Watercress is rich in essential
nutrients and its value has been known since the earliest times. The
Romans recommended it to be eaten with vinegar, and thought it
particularly suitable for deranged people.
Although it is a little plant with
small, dark and glossy leaves, the watercress is packed with many
minerals like copper, manganese, magnesium, sodium, potassium and
calcium. 100 grams of watercress contain 2.6 g protein, 200 mg
calcium, 51 mg phosphorus, 1.6 mg iron, 26 mg sodium, 122 mg
potassium, 1575 mcg carotene, 0.11 mg vitamin B1, 0.19 mg vitamin B2,
0.3 mg niacin and 84 mg vitamin C.
These minerals play an important part in
the body's functions. For instance, copper is needed for the
production and survival of red blood cells. Manganese helps to nourish
our pituitary glands at the base of the brain. Magnesium is an
essential constituent of the body and is needed in the process by
which energy is produced. To maintain a proper balance in body fluids,
sodium and potassium are needed. Calcium is necessary for strong bones
Watercress is also a good source of
blood forming iron. Also it has a high sulphur- which gives the
vegetable its unique spicy, peppery flavor. Sulphur is needed in the
manufacture of certain amino acids or the building blocks of protein.

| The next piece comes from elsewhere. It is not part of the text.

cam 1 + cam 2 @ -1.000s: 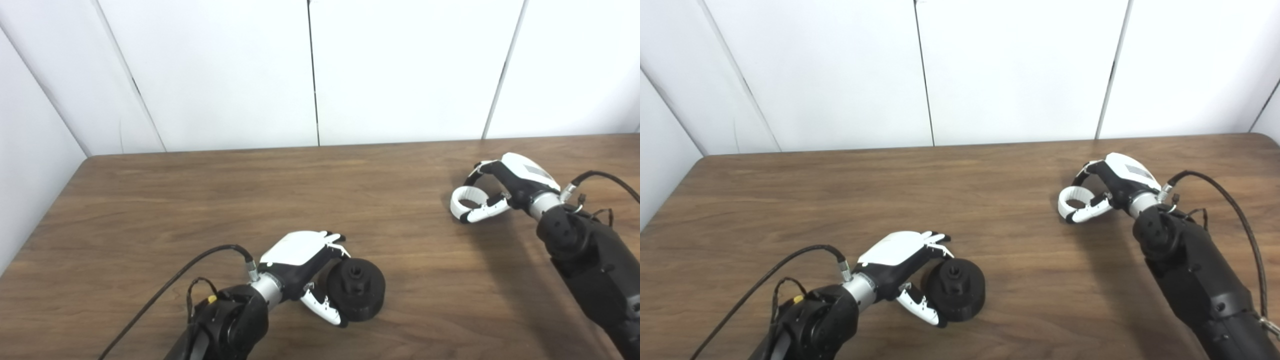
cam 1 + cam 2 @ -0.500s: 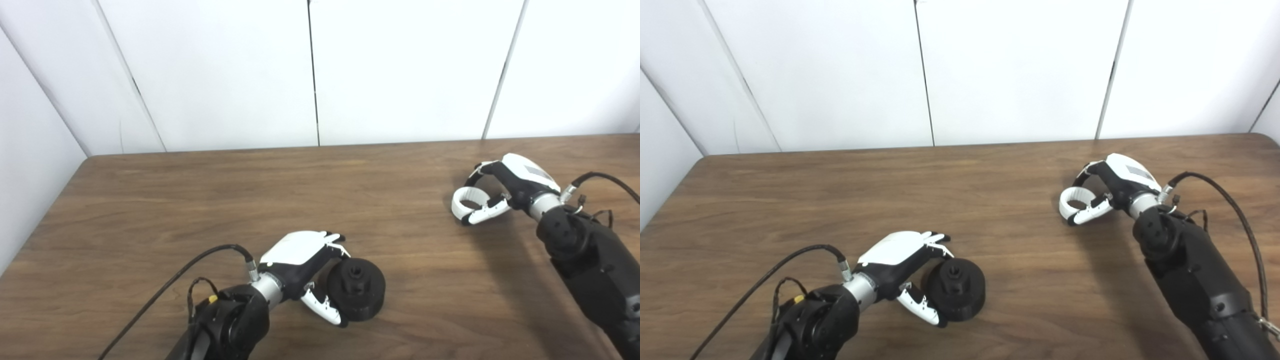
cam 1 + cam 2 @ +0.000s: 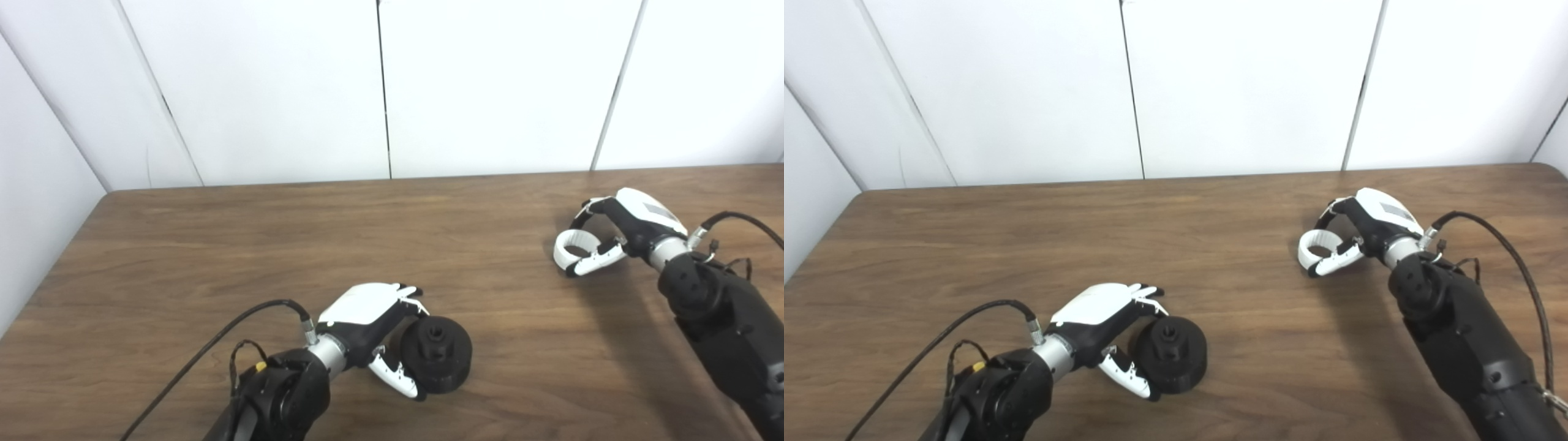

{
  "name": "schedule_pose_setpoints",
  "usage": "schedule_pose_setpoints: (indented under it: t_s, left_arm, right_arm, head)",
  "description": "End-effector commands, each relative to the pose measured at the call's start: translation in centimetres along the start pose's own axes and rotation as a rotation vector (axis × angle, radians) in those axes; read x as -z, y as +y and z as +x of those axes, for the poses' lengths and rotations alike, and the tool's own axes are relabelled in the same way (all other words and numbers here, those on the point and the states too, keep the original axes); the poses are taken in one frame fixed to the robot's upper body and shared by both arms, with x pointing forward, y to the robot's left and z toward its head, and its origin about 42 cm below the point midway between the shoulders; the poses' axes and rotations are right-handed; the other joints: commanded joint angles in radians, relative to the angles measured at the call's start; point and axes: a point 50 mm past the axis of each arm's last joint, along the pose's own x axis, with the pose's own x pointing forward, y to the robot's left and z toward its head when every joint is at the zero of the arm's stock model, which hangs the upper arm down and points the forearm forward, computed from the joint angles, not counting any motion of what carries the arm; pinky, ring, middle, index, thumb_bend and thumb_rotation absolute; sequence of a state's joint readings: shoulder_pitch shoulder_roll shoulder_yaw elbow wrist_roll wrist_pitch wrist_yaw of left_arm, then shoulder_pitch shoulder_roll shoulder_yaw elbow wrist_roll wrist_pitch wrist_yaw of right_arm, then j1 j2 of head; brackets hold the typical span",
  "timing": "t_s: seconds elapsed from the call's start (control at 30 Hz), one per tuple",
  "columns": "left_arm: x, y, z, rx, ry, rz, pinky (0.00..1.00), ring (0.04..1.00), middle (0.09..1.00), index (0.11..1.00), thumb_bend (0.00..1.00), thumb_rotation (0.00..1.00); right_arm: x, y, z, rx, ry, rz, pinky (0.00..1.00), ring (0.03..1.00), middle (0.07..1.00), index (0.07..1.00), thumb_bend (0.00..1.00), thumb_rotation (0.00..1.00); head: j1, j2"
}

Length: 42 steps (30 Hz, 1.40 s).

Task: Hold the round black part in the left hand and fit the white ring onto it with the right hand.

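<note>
Spanning wood-grain brown table [image 3: 245, 245], white panelled wall [image 3: 275, 92] behind

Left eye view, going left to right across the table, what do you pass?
Left hand with white shell and black palm → round black plastic part cupped by its fingers, resting on the brown wooden table → white plastic ring → right hand closed on that ring.
</note>
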<state>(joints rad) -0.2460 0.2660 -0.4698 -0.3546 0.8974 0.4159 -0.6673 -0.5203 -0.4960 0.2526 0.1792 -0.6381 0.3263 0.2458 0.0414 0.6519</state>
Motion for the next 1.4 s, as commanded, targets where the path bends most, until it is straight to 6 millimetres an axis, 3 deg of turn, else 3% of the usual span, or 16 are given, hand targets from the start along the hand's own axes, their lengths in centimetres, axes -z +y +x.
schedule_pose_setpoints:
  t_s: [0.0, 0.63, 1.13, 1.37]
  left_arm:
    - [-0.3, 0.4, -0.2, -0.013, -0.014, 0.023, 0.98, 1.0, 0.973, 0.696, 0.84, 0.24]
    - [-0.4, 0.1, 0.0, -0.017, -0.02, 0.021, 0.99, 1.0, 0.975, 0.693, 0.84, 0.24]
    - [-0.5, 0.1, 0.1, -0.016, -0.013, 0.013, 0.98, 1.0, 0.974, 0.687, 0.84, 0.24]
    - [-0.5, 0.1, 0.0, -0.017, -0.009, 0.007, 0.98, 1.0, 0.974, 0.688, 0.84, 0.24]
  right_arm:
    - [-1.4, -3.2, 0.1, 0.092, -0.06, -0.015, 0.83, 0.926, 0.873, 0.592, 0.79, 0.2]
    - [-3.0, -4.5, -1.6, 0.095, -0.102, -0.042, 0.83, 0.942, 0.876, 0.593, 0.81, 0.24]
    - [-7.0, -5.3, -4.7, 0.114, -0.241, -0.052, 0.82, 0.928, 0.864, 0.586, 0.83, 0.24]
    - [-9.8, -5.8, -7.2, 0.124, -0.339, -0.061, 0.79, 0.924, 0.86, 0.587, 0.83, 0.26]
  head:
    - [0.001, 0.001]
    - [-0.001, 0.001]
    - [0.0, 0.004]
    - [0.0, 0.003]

Another vital mineral found is iodine
which is important for the proper functioning of the thyroid gland
which produces hormones to regulate growth.
As for vitamins, watercress is a good
source of vitamin C, a fact long known, since under the name of
"scurvy grass" it was given to sailors on long voyages when fresh
fruits and vegetables were scarce. Scurvy is a disease caused by a
lack of vitamin C.
Good quantities of vitamins A, B and E
are also found in this vegetable. leafy vegetables usually don't have
much protein. Yet watercress has an impressive level at 0.8 gram per
ounce of vegetable.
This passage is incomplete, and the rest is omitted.